Strength through support
Airport workers have acutely felt the dramatic effects of the COVID-19 pandemic, and as a result, the GTAA partnered with TAWC to create Pearson Works! Online, a virtual resource centre dedicated to supporting the employee and employer communities at Pearson.
“We’re encouraged with how the GTAA has recognized the impact of COVID-19 on the worker community at Pearson,” says Sean Smith of TAWC. “The future of our airport community will be shaped by our collective response to this unprecedented crisis. Now is the time for us to work together to make the changes needed so that Pearson will remain Canada’s gateway to the world, providing good jobs to anchor the communities where we live.”
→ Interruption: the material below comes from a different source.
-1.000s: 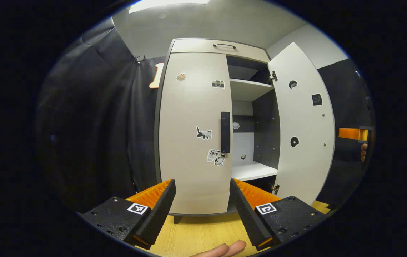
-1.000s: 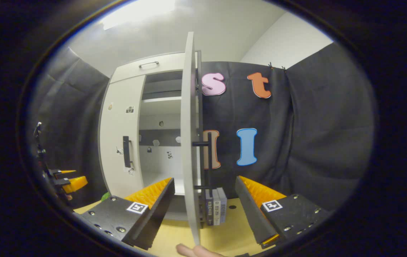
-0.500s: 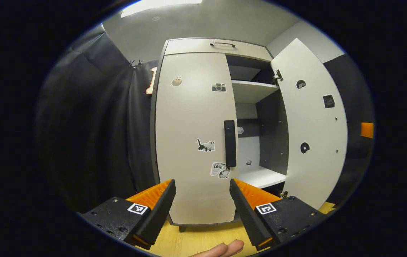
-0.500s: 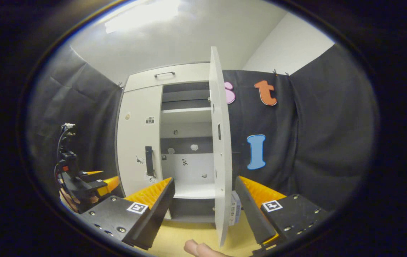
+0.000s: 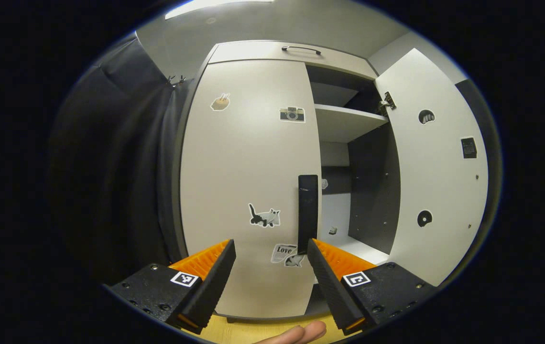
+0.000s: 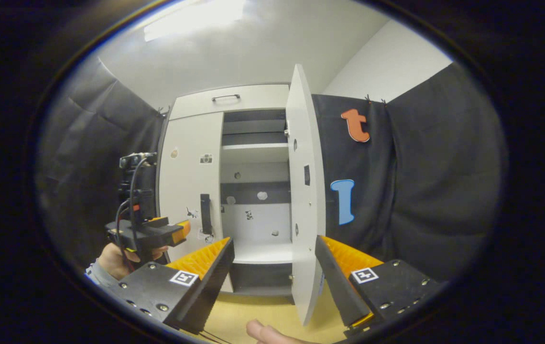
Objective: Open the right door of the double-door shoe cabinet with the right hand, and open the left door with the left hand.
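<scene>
Shoe cabinet: straight ahead of both grippers; pale body with a dark interior, standing on a yellow wooden floor.
Left door: closed, flat against the cabinet front, directly ahead of the left gripper in the left gripper view; stickers on its face.
Left door handle: black vertical bar at the door's inner edge, just above and ahead of the left gripper's right-side finger; whether the finger touches its lower end cannot be told.
Right door: swung wide open, off to the right of the left gripper; in the right gripper view its edge rises between the right gripper's fingers and ahead of them, apart from both.
Interior: white shelves in the open right half, ahead of the right gripper.
Left gripper: fingers spread wide, nothing between them; in the right gripper view it sits to the left, near the left door, held by a hand.
Right gripper: fingers spread wide, gripping nothing.
Top drawer handle: high above the left gripper, on the panel over the doors.
</scene>
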`<state>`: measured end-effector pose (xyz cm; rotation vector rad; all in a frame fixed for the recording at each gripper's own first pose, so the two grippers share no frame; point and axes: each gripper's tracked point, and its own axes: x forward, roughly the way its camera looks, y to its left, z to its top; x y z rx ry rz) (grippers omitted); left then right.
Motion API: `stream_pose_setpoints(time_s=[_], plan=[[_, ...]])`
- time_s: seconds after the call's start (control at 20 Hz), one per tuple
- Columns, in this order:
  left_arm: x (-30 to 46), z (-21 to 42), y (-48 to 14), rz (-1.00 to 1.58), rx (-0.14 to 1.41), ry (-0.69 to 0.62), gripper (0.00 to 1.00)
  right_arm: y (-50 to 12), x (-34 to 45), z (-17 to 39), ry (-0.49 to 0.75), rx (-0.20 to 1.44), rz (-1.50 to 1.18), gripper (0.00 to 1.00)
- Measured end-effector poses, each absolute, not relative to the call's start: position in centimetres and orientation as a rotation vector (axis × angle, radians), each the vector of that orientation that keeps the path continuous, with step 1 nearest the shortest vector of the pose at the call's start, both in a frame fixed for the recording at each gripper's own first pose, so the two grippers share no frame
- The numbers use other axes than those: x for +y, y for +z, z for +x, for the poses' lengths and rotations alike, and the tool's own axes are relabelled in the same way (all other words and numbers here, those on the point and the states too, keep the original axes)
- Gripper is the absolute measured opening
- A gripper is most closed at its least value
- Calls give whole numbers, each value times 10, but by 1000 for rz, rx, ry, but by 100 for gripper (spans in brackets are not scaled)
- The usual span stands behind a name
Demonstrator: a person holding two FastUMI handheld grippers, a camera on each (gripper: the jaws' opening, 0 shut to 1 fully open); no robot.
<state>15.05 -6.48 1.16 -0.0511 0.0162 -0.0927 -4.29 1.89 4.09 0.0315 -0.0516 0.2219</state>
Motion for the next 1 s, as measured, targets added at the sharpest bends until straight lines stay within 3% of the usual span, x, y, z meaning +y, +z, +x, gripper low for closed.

“It’s vital that employers and workers continue to collaborate on our efforts against this pandemic so that the airport community can emerge from this crisis stronger, and so that the airport can fulfill its role as an anchor in the new economy for the region,” adds Deborah Flint, President and CEO of the GTAA.
Looking to the future
While the COVID-19 pandemic is anything but predictable, Pearson looks toward a future where a safe and healthy restart of air travel takes place at the right time. When that happens, there will inevitably be new challenges and opportunities with regard to worker health and safety. The GTAA is confident that continued collaboration with all airport partners and an unwavering focus on agility in the collective response will ensure that the health and safety culture at the airport continues to grow and flourish.